Task goal: Reproduce each line below with no alterations.

##########

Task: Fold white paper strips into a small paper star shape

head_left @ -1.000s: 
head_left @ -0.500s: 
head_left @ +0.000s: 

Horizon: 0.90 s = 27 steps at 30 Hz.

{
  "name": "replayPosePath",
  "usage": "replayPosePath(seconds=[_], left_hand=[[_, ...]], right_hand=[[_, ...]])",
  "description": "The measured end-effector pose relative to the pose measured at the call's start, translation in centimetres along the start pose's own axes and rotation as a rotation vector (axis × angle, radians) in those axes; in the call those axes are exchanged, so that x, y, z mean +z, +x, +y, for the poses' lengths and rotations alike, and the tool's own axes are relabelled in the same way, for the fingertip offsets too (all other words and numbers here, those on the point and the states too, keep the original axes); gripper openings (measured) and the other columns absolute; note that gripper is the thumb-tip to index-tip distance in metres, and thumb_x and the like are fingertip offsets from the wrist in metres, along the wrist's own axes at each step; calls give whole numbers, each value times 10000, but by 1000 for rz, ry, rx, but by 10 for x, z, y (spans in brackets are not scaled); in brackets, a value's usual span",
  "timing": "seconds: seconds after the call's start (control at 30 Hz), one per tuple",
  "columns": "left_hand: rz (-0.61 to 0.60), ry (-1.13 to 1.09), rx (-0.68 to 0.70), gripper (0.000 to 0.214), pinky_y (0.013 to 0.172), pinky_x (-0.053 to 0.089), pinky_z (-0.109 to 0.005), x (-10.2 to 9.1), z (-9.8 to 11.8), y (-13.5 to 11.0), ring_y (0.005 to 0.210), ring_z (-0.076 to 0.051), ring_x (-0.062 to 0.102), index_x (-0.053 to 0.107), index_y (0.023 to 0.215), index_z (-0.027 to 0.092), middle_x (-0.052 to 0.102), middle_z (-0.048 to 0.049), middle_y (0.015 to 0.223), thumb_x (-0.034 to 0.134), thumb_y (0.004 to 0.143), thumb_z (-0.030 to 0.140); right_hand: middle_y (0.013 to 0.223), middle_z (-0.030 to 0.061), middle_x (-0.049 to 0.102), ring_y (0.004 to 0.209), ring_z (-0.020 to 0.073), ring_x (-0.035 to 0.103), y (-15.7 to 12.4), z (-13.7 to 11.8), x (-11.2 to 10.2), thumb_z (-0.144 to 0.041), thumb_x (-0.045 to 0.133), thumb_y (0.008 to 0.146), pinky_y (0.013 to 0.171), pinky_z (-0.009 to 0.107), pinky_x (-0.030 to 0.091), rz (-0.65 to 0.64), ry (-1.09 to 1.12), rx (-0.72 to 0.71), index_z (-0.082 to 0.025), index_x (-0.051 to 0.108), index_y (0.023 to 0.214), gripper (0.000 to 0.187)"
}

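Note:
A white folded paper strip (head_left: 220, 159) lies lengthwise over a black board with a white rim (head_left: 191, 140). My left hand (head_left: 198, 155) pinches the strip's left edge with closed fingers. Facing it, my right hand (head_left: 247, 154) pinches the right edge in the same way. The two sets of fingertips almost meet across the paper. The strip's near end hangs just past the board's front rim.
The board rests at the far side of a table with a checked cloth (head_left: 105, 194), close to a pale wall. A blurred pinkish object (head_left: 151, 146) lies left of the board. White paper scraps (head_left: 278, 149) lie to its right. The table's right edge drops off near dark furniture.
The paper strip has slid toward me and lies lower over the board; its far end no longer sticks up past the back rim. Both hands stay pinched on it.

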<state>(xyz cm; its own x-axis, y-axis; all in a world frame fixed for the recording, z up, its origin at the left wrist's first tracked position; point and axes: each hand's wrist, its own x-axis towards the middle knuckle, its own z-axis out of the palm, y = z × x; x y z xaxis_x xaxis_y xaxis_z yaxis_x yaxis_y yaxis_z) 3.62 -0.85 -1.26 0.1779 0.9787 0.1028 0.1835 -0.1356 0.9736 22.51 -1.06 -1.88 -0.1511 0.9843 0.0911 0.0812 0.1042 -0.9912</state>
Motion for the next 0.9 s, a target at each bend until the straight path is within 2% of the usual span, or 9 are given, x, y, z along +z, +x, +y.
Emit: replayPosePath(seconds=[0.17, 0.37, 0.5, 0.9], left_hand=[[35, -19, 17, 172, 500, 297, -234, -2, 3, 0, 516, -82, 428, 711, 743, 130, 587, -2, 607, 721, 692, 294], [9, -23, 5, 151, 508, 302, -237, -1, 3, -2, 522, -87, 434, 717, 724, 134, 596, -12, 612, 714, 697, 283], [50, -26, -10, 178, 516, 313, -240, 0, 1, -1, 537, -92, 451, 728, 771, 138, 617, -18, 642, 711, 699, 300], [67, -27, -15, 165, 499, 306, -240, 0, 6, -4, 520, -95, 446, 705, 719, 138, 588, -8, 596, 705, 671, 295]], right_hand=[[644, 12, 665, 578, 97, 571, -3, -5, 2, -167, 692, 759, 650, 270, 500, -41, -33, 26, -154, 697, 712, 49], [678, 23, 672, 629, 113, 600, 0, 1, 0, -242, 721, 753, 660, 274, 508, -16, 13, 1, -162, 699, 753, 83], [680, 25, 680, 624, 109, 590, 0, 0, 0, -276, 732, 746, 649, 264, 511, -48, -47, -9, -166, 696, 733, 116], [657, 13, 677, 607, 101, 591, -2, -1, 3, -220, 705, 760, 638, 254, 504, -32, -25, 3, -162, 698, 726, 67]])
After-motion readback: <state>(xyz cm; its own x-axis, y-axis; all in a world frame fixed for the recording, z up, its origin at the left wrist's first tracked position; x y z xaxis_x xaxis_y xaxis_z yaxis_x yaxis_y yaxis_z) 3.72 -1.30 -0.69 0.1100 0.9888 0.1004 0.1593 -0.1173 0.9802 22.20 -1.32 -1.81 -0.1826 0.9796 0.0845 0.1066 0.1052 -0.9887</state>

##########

Exercise output:
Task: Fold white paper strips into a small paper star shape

head_left @ -1.000s: 
head_left @ -0.500s: 
head_left @ +0.000s: 

Horizon: 0.90 s = 27 steps at 30 Hz.

{
  "name": "replayPosePath",
  "usage": "replayPosePath(seconds=[_], left_hand=[[_, ...]], right_hand=[[_, ...]])",
  "description": "The measured end-effector pose relative to the pose measured at the call's start, translation in centimetres along the start pose's own axes and rotation as a rotation vector (axis × angle, radians) in those axes; in the call those axes are exchanged, so that x, y, z mean +z, +x, +y, for the poses' lengths and rotations alike, and the tool's own axes are relabelled in the same way, for the fingertip offsets too (all other words and numbers here, those on the point and the states too, keep the original axes); gripper openings (measured) and the other columns absolute; note that gripper is the thumb-tip to index-tip distance in metres, and thumb_x and the like are fingertip offsets from the wrist in metres, along the wrist's own axes at each step; calls give whole numbers, each value times 10000, but by 1000 for rz, ry, rx, but by 10 for x, z, y (spans in brackets are not scaled); in brackets, a value's usual span",
  "timing": "seconds: seconds after the call's start (control at 30 Hz), one per tuple",
  "columns": "left_hand: rz (-0.61 to 0.60), ry (-1.13 to 1.09), rx (-0.68 to 0.70), gripper (0.000 to 0.214), pinky_y (0.013 to 0.172), pinky_x (-0.053 to 0.089), pinky_z (-0.109 to 0.005), x (-10.2 to 9.1), z (-9.8 to 11.8), y (-13.5 to 11.0), ring_y (0.005 to 0.210), ring_z (-0.076 to 0.051), ring_x (-0.062 to 0.102), index_x (-0.053 to 0.107), index_y (0.023 to 0.215), index_z (-0.027 to 0.092), middle_x (-0.052 to 0.102), middle_z (-0.048 to 0.049), middle_y (0.015 to 0.223), thumb_x (-0.034 to 0.134), thumb_y (0.004 to 0.143), thumb_z (-0.030 to 0.140); right_hand: middle_y (0.013 to 0.223), middle_z (-0.030 to 0.061), middle_x (-0.049 to 0.102), ring_y (0.004 to 0.209), ring_z (-0.020 to 0.073), ring_x (-0.035 to 0.103), y (-15.7 to 12.4), z (-13.7 to 11.8), x (-11.2 to 10.2), thumb_z (-0.144 to 0.041), thumb_x (-0.045 to 0.133), thumb_y (0.008 to 0.146), pinky_y (0.013 to 0.171), pinky_z (-0.009 to 0.107), pinky_x (-0.030 to 0.091), rz (-0.65 to 0.64), ry (-1.09 to 1.12), rx (-0.72 to 0.71), index_z (-0.082 to 0.025), index_x (-0.051 to 0.108), index_y (0.023 to 0.214), gripper (0.000 to 0.187)"
}

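Note:
A white folded paper strip (head_left: 220, 159) lies lengthwise over a black board with a white rim (head_left: 191, 140). My left hand (head_left: 198, 155) pinches the strip's left edge with closed fingers. Facing it, my right hand (head_left: 247, 154) pinches the right edge in the same way. The two sets of fingertips almost meet across the paper. The strip's near end hangs just past the board's front rim.
The board rests at the far side of a table with a checked cloth (head_left: 105, 194), close to a pale wall. A blurred pinkish object (head_left: 151, 146) lies left of the board. White paper scraps (head_left: 278, 149) lie to its right. The table's right edge drops off near dark furniture.
The paper strip has slid toward me and lies lower over the board; its far end no longer sticks up past the back rim. Both hands stay pinched on it.
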
<state>(xyz cm; its own x-axis, y-axis; all in a world frame fixed for the recording, z up, its origin at the left wrist's first tracked position; point and axes: each hand's wrist, its own x-axis towards the middle knuckle, its own z-axis out of the palm, y = z × x; x y z xaxis_x xaxis_y xaxis_z yaxis_x yaxis_y yaxis_z) 3.62 -0.85 -1.26 0.1779 0.9787 0.1028 0.1835 -0.1356 0.9736 22.51 -1.06 -1.88 -0.1511 0.9843 0.0911 0.0812 0.1042 -0.9912</state>
Motion for the next 0.9 s, a target at each bend until the straight path is within 2% of the usual span, or 9 are given, x, y, z along +z, +x, +y.
Emit: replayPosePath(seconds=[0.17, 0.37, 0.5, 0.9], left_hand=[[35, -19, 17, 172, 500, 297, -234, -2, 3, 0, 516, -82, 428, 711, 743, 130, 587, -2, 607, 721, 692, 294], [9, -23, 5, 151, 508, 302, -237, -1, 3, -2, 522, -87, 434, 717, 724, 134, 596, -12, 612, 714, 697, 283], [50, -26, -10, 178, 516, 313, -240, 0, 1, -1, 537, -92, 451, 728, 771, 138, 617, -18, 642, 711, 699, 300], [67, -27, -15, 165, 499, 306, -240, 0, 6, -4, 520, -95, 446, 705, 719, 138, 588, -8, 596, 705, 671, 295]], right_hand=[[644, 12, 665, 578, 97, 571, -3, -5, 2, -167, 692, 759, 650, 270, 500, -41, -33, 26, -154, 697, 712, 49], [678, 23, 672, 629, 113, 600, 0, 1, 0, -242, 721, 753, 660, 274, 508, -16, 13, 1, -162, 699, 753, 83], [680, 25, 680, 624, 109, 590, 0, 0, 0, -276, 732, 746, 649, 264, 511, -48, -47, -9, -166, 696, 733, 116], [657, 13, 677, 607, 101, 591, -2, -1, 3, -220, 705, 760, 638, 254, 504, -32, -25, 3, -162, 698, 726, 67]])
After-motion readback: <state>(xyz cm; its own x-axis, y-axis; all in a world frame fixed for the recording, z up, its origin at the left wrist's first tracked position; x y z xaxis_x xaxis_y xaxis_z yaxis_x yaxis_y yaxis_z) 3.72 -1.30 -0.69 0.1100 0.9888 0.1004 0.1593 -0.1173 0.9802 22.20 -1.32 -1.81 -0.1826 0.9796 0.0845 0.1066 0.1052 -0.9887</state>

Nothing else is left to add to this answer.